Written for two actors and a choir, The Events challenges its audience to examine fraught emotions and challenges its interpreters to parse a text that is at once stark and intimidatingly dense. Necessary Angel’s current production, helmed by artistic director Alan Dilworth, is frequently transfixing, yet struggles to apprehend the ultra-taut dynamics the script demands.
The opening sequence is chilling: a choir – a real amateur choir, not a choir of actors or professional singers – enters informally and takes their places on bleachers. They’re followed by Claire (Raven Dauda), a priest and choirmaster, and sing a wobbly Swing Low, Sweet Chariot.
Enter a stranger (Kevin Walker) with greasy hair, a scruffy beard and small, hard eyes. When he speaks, he asks listeners to imagine an Aborigine confronted with the arrival of Europeans, his way of imposing his own deep-seated xenophobia onto a people as far from his racial or cultural profile as can be imagined.

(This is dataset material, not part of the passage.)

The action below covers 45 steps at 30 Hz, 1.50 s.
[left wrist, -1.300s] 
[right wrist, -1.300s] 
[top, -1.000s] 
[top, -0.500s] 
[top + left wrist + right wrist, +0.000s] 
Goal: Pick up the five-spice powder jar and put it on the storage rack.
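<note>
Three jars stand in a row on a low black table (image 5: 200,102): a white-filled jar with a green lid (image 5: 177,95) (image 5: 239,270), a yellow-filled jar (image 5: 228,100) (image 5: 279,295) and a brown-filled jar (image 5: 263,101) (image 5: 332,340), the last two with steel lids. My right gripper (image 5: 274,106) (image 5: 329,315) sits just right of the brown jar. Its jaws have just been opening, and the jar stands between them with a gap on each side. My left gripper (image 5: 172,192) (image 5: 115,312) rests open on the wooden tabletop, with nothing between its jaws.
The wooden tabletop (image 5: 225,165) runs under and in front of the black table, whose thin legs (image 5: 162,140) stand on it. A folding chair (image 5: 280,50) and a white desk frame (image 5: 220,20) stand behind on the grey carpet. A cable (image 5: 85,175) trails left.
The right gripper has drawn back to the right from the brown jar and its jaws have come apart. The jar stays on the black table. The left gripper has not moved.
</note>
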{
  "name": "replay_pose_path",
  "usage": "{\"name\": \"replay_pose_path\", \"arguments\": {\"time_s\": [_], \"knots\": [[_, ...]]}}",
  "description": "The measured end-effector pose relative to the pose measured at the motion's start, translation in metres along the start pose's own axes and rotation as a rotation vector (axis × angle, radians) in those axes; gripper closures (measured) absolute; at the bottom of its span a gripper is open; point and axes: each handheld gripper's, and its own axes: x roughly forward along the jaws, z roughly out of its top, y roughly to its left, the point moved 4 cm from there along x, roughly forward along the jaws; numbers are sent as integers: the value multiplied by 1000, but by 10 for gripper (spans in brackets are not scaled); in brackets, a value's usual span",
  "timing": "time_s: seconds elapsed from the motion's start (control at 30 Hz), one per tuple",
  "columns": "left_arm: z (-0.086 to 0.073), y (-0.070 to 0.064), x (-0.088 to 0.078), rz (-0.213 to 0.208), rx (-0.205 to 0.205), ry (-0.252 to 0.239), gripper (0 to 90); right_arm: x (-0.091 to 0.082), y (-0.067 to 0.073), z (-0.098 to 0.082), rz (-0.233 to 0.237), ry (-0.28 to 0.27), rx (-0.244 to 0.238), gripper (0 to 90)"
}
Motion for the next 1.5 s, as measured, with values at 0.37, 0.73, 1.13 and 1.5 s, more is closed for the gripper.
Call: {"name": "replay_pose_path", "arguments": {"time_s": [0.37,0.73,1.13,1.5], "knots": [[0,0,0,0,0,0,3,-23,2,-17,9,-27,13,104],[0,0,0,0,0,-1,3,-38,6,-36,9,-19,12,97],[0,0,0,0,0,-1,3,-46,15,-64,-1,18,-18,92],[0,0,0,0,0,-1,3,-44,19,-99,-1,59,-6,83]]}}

What follows wisely elides any depiction of the massacre this stranger is about to enact – a massacre that only Claire survives. Instead, The Events takes us through a weave of brief scenes, with Walker alternating between numerous roles, from Claire’s partner to the killer’s father, involving Claire in a series of purgatorial dialogues in which she wrestles with PTSD, the desire for retribution, the limits of compassion and her faith.
The production is both compelling and muddy. Though Kimberly Purtell’s lighting and Deanna H. Choi’s sound design offer solid support, the transitions between scenes feel soft and occasionally baffling, with little in the staging or Walker’s performance to demarcate one character or one point in time from another.
Sitting with ambiguity is an essential part of this play’s central moral provocation, but having Walker embody each character more distinctly would have heightened our sense of the way Claire’s journey is shaped by those she encounters.
The choir, meanwhile, are tasked with speaking pivotal bits of dialogue, though their individual members’ skill with projection or enunciation vary considerably. I know we are meant to be moved by the fact of their ordinariness – they are, after all, the victims – but I couldn’t help but think that in this play brimming with intrigue and artifice, there could be more effective ways of using these non-actors to support what is already a highly demanding text. And when the choir shifts from singing spirituals or pop songs to singing material written explicitly for the play, could their mode of singing, their posture, gaze or tone, not also transform in a manner that reflects their movement from inhabiting a scene to providing it with underscoring or commentary?
Make no mistake, my respect for The Events and for Necessary Angel’s willingness to program it is high, but this is a difficult play to get right, and I suspect this production is only partway there.